Could every line below be written out exactly as it appears?
# # # # # # #
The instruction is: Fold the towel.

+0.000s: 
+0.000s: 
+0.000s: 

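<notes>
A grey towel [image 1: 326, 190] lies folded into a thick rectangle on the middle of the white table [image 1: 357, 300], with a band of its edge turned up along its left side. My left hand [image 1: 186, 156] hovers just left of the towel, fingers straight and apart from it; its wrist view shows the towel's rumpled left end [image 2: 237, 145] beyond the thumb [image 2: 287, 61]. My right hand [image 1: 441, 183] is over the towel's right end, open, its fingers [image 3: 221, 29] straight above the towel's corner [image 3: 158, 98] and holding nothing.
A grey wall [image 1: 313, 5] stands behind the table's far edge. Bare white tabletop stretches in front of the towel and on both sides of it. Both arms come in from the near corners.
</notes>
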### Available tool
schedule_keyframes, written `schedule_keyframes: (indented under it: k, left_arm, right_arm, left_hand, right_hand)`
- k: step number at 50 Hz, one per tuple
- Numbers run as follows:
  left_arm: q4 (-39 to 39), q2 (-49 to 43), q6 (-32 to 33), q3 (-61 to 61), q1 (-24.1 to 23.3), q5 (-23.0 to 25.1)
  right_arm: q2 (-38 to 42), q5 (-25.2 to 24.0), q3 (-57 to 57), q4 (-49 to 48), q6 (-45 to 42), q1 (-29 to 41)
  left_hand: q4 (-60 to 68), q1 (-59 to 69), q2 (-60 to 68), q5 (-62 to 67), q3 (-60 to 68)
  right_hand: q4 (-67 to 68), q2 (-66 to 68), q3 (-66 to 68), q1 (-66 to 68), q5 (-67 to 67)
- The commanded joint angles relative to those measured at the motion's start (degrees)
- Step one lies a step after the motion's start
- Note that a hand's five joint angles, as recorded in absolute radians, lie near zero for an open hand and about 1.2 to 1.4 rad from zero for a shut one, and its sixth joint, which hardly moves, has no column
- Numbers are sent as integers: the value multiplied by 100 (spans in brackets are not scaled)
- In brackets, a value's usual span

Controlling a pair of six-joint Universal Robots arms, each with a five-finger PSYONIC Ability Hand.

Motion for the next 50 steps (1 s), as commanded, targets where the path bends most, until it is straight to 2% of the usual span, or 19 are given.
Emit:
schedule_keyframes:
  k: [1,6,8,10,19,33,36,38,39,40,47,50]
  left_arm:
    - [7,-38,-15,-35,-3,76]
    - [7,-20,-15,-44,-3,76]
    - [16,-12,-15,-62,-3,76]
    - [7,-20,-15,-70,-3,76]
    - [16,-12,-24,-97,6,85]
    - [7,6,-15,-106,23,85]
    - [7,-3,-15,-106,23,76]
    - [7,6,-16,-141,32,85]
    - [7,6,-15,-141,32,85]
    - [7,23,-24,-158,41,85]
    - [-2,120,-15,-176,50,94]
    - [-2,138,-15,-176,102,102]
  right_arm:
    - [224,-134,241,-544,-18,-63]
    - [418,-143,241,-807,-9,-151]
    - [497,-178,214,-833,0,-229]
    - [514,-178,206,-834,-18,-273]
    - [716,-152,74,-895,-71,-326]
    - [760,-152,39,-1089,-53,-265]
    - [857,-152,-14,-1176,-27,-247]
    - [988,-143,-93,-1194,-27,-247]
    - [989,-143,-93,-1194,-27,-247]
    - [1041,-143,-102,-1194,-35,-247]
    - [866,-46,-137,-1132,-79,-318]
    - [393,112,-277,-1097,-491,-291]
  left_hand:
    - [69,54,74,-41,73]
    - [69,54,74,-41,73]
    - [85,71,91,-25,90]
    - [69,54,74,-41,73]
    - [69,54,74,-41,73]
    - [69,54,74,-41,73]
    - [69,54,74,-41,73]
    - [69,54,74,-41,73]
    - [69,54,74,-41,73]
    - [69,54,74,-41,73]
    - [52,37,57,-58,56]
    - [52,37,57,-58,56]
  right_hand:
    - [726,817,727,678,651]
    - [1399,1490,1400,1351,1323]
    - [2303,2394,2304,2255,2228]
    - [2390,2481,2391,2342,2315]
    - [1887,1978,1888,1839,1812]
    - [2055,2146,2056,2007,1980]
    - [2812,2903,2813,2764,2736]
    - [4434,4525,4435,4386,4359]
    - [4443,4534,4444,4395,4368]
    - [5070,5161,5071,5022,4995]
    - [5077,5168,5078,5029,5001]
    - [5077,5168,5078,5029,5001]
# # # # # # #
» Response to the task
The instruction is: Fold the towel.

+0.000s: 
+0.000s: 
+0.000s: 

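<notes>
A grey towel [image 1: 326, 190] lies folded into a thick rectangle on the middle of the white table [image 1: 357, 300], with a band of its edge turned up along its left side. My left hand [image 1: 186, 156] hovers just left of the towel, fingers straight and apart from it; its wrist view shows the towel's rumpled left end [image 2: 237, 145] beyond the thumb [image 2: 287, 61]. My right hand [image 1: 441, 183] is over the towel's right end, open, its fingers [image 3: 221, 29] straight above the towel's corner [image 3: 158, 98] and holding nothing.
A grey wall [image 1: 313, 5] stands behind the table's far edge. Bare white tabletop stretches in front of the towel and on both sides of it. Both arms come in from the near corners.
</notes>
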### Available tool
schedule_keyframes, written `schedule_keyframes: (indented under it: k, left_arm, right_arm, left_hand, right_hand)`
- k: step number at 50 Hz, one per tuple
- Numbers run as follows:
  left_arm: q4 (-39 to 39), q2 (-49 to 43), q6 (-32 to 33), q3 (-61 to 61), q1 (-24.1 to 23.3), q5 (-23.0 to 25.1)
  right_arm: q2 (-38 to 42), q5 (-25.2 to 24.0), q3 (-57 to 57), q4 (-49 to 48), q6 (-45 to 42), q1 (-29 to 41)
  left_hand: q4 (-60 to 68), q1 (-59 to 69), q2 (-60 to 68), q5 (-62 to 67), q3 (-60 to 68)
  right_hand: q4 (-67 to 68), q2 (-66 to 68), q3 (-66 to 68), q1 (-66 to 68), q5 (-67 to 67)
- The commanded joint angles relative to those measured at the motion's start (degrees)
- Step one lies a step after the motion's start
- Note that a hand's five joint angles, as recorded in absolute radians, lie near zero for an open hand and about 1.2 to 1.4 rad from zero for a shut one, and its sixth joint, which hardly moves, has no column
- Numbers are sent as integers: the value multiplied by 100 (spans in brackets are not scaled)
- In brackets, a value's usual span

Controlling a pair of six-joint Universal Robots arms, each with a five-finger PSYONIC Ability Hand.

Motion for the next 50 steps (1 s), as commanded, targets where the path bends most, until it is straight to 2% of the usual span, or 19 are given.
Emit:
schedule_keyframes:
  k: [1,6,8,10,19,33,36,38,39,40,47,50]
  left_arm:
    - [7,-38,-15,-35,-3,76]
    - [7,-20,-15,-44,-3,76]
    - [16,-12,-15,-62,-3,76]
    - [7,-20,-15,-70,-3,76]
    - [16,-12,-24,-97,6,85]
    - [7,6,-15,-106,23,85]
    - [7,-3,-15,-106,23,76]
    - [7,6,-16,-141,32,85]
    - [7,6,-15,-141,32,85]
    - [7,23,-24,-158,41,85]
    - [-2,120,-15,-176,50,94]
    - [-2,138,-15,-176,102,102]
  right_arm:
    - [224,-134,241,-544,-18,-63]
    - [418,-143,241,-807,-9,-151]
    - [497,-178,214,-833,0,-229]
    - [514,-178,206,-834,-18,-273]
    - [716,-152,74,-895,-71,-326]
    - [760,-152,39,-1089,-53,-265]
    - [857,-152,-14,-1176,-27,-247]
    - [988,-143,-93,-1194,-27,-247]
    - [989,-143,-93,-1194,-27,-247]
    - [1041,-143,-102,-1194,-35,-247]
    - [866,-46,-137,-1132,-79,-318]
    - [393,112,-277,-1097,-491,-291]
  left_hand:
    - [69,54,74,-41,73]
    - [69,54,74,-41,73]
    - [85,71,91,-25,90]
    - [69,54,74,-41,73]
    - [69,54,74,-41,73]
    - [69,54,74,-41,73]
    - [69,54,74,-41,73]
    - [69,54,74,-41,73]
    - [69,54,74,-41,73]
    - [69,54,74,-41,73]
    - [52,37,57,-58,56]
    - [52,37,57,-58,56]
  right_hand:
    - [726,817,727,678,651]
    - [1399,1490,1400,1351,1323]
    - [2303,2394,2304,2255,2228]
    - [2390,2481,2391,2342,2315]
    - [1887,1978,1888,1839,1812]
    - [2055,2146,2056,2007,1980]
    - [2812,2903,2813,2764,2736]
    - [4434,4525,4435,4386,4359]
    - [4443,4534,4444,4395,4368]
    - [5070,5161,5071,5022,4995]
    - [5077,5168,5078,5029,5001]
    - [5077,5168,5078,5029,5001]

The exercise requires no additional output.